* TASK TO COMPLETE
Repeat the listing below line by line, exactly, leaving its pictures behind.

* MATERIAL PROVIDED
⟨
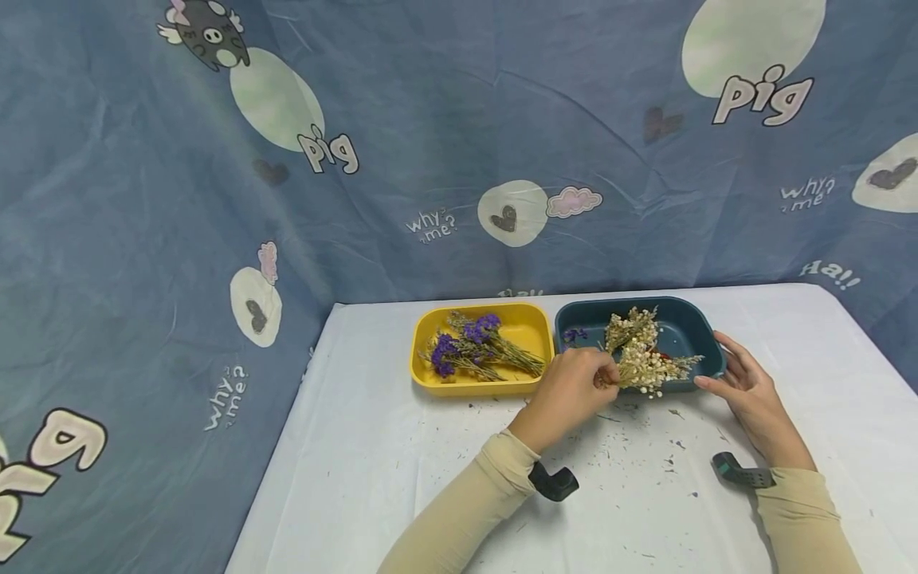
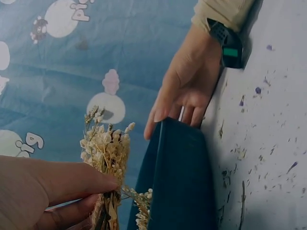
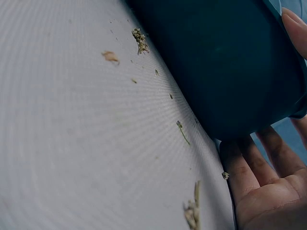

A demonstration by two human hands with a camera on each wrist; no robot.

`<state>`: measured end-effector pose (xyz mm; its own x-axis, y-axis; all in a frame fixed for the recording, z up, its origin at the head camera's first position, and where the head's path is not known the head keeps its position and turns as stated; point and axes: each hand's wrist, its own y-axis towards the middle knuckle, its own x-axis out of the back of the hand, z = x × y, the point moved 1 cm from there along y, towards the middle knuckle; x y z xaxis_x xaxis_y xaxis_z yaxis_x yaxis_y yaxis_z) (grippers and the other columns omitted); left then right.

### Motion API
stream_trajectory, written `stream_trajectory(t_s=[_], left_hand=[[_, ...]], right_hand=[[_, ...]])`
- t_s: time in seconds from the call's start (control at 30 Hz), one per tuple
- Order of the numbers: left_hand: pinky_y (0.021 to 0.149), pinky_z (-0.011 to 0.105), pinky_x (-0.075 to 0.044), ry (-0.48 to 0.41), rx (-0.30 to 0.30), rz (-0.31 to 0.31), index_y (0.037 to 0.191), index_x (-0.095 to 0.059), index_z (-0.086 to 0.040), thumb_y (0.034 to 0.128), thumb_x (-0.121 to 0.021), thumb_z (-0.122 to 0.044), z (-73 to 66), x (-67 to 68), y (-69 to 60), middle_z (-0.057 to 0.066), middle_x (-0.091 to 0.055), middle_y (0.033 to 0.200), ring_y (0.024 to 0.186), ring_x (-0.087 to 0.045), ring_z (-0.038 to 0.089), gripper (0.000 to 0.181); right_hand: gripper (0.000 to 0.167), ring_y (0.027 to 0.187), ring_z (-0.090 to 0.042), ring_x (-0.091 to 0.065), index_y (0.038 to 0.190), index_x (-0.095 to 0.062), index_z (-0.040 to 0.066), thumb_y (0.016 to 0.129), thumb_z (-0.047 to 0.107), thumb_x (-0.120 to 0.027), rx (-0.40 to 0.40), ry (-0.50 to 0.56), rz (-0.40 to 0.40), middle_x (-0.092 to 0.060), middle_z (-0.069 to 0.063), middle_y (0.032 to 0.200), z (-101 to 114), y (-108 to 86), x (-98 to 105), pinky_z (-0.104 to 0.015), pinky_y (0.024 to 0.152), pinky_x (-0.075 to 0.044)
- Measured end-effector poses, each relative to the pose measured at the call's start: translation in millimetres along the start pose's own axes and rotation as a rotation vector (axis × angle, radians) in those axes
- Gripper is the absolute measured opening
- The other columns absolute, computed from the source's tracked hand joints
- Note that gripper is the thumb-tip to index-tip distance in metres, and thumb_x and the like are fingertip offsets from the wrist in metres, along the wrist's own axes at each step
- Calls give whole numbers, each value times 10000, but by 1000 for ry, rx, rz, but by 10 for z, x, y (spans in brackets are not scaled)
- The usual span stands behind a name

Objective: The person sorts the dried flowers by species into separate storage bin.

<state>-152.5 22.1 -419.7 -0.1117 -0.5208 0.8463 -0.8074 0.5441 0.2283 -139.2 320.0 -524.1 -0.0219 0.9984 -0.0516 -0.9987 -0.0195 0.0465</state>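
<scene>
A bunch of cream dried flowers [image 1: 654, 368] is pinched by its stems between the thumb and fingers of my left hand [image 1: 574, 389], at the front of the dark teal tray [image 1: 687, 327]. In the left wrist view the bunch [image 2: 108, 148] stands upright above the thumb. Around the tray's right end, my right hand [image 1: 753, 402] holds on with its thumb at the rim and its fingers along the outside. More cream flowers [image 1: 631, 325] lie in the tray, with a small purple sprig [image 1: 574, 334] at its left and a bit of red partly hidden.
Left of the teal tray, close against it, stands a yellow tray [image 1: 529, 317] holding purple dried flowers [image 1: 446, 351] with green stems. Plant crumbs [image 1: 670, 462] are scattered over the white table [image 1: 358, 446]. A blue printed cloth [image 1: 402, 119] hangs behind.
</scene>
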Motion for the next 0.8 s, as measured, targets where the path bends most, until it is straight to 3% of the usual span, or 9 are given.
stream_trajectory(t_s=[0.33,0.67,0.8], left_hand=[[609,67,-439,-8,64,40,899,-748,-241,918,-792,-192,58,-90,350,-163,-667,811,686,-541,-66,69],[629,137,-475,-172,152,123,847,-766,-216,905,-807,-171,196,-190,594,-150,-669,749,652,-592,0,84],[685,168,-493,-194,208,148,812,-749,-225,887,-832,-179,221,-234,653,-143,-688,745,677,-595,7,121]], right_hand=[[878,1272,108,-481,1659,-220,274,968,-23,-673,-4,-8,-6,-240,-89,1700,2,-4,3,4,954,-460],[878,1269,113,-486,1659,-223,271,967,-21,-677,6,-21,-4,-243,-89,1705,-1,1,-4,4,946,-462],[880,1310,95,-462,1659,-215,283,970,-4,-681,-2,-45,-5,-215,-88,1720,3,0,0,7,940,-458]])
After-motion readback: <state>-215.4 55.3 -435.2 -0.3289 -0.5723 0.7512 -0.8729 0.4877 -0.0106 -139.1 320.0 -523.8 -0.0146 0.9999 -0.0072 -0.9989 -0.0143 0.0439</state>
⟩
* TASK RESPONSE
A demonstration by two human hands with a camera on each wrist; no robot.

`<state>`: measured end-effector pose (xyz mm; its own x-axis, y-axis; all in a frame fixed for the recording, z up, its origin at the head camera's first position, and where the head's path is not known the head keeps its position and turns as stated; point and axes: each hand's wrist, its own y-axis towards the middle knuckle, its own x-axis out of the back of the hand, z = x × y, the point moved 1 cm from there along y, towards the middle knuckle; x y z xaxis_x xaxis_y xaxis_z yaxis_x yaxis_y yaxis_z) (grippers and the other columns omitted); left then right.

### Motion API
stream_trajectory, written `stream_trajectory(t_s=[_], left_hand=[[_, ...]], right_hand=[[_, ...]])`
- t_s: time in seconds from the call's start (control at 30 Hz), one per tuple
- Order of the numbers: left_hand: pinky_y (0.021 to 0.149), pinky_z (-0.011 to 0.105), pinky_x (-0.075 to 0.044), ry (-0.48 to 0.41), rx (-0.30 to 0.30), rz (-0.31 to 0.31), index_y (0.037 to 0.191), index_x (-0.095 to 0.059), index_z (-0.086 to 0.040), thumb_y (0.034 to 0.128), thumb_x (-0.121 to 0.021), thumb_z (-0.122 to 0.044), z (-73 to 66), x (-67 to 68), y (-69 to 60), middle_z (-0.057 to 0.066), middle_x (-0.091 to 0.055), middle_y (0.033 to 0.200), ring_y (0.024 to 0.186), ring_x (-0.087 to 0.045), ring_z (-0.038 to 0.089), gripper (0.000 to 0.181); right_hand: gripper (0.000 to 0.167), ring_y (0.027 to 0.187), ring_z (-0.090 to 0.042), ring_x (-0.091 to 0.065), index_y (0.038 to 0.190), index_x (-0.095 to 0.062), index_z (-0.040 to 0.066), thumb_y (0.016 to 0.129), thumb_z (-0.047 to 0.107), thumb_x (-0.120 to 0.027), rx (-0.40 to 0.40), ry (-0.50 to 0.56), rz (-0.40 to 0.40), middle_x (-0.092 to 0.060), middle_z (-0.069 to 0.063), middle_y (0.032 to 0.200), z (-101 to 114), y (-108 to 86), x (-98 to 105), pinky_z (-0.104 to 0.015), pinky_y (0.024 to 0.152), pinky_x (-0.075 to 0.044)
- Measured end-effector poses, each relative to the pose measured at the call's start: translation in millimetres along the start pose's own axes and rotation as a rotation vector (axis × angle, radians) in those axes
- Gripper is the absolute measured opening
- The other columns absolute, computed from the source's tracked hand joints
- Note that gripper is the thumb-tip to index-tip distance in metres, and thumb_x and the like are fingertip offsets from the wrist in metres, along the wrist's own axes at each step
- Calls give whole numbers, each value times 10000, but by 1000 for ry, rx, rz, but by 10 for z, x, y (spans in brackets are not scaled)
- The usual span stands behind a name

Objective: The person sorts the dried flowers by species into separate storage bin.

<state>-152.5 22.1 -419.7 -0.1117 -0.5208 0.8463 -0.8074 0.5441 0.2283 -139.2 320.0 -524.1 -0.0219 0.9984 -0.0516 -0.9987 -0.0195 0.0465</state>
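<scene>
A bunch of cream dried flowers [image 1: 654, 368] is pinched by its stems between the thumb and fingers of my left hand [image 1: 574, 389], at the front of the dark teal tray [image 1: 687, 327]. In the left wrist view the bunch [image 2: 108, 148] stands upright above the thumb. Around the tray's right end, my right hand [image 1: 753, 402] holds on with its thumb at the rim and its fingers along the outside. More cream flowers [image 1: 631, 325] lie in the tray, with a small purple sprig [image 1: 574, 334] at its left and a bit of red partly hidden.
Left of the teal tray, close against it, stands a yellow tray [image 1: 529, 317] holding purple dried flowers [image 1: 446, 351] with green stems. Plant crumbs [image 1: 670, 462] are scattered over the white table [image 1: 358, 446]. A blue printed cloth [image 1: 402, 119] hangs behind.
</scene>
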Motion for the next 0.8 s, as measured, targets where the path bends most, until it is straight to 3% of the usual span, or 9 are given.
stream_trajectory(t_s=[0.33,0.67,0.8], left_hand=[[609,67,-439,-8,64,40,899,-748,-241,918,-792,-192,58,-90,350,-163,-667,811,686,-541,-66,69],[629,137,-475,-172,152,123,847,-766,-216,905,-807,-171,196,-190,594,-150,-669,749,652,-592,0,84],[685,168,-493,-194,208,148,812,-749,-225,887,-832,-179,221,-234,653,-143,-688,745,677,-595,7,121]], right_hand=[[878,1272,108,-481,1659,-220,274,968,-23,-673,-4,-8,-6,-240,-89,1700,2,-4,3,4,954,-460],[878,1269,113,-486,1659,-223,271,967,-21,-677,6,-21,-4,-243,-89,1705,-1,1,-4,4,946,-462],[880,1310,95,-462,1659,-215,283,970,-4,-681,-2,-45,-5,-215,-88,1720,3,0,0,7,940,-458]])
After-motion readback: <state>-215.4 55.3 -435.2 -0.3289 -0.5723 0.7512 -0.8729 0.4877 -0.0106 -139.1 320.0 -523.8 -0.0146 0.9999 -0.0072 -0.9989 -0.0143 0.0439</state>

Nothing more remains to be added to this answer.